TODO create witty sig.
Because doing X is always cooler than doing a simulation of X.
And also the delta-v required for moon landing is not all that much more than placing something in a long-term orbit. Especially if you consider the additional energy requirements for launching and maintaining a centrifuge.
"NASA is performing an inhumane act by needlessly killing living organisms on Moon mission, wasting taxpayer money on a cheap publicity stunt", says animal rights group that became notorious a few posts ago for trying to grant chimps person status. "Plants are living things too, and one cannot simply destroy them for entertainment", said group spokesperson in an exclusive interview.

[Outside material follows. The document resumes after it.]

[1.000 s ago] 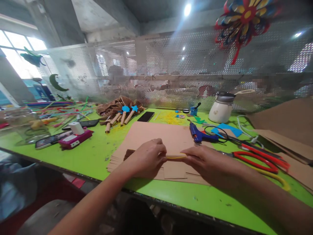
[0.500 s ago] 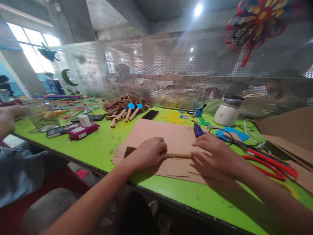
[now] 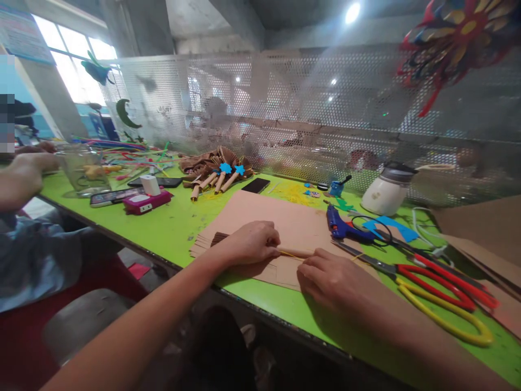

The moon is pretty dry. If if this is supposed to be some proof-of-concept for growing food in a lunar base/colony, don't they need to address the larger issue of where such a garden would get its water?
If we have to transport the water to the moon as well as all of the raw materials (dirt, plant nutrients), what possible savings could there be against just stocking a base with MREs?
---- I'll take you in a Hunt deathmatch any day.
For a man perhaps not yet -- but you did see this one right? http://www.bbc.co.uk/news/science-environment-25178299
Is that why girls are throwing them at fighter jocks pilots rather than at me, even though I own Microsoft Flight Simulator AND Jane's USAF?
I'm sorry, is there some delicate ecosystem of dust on the moon that we should protect?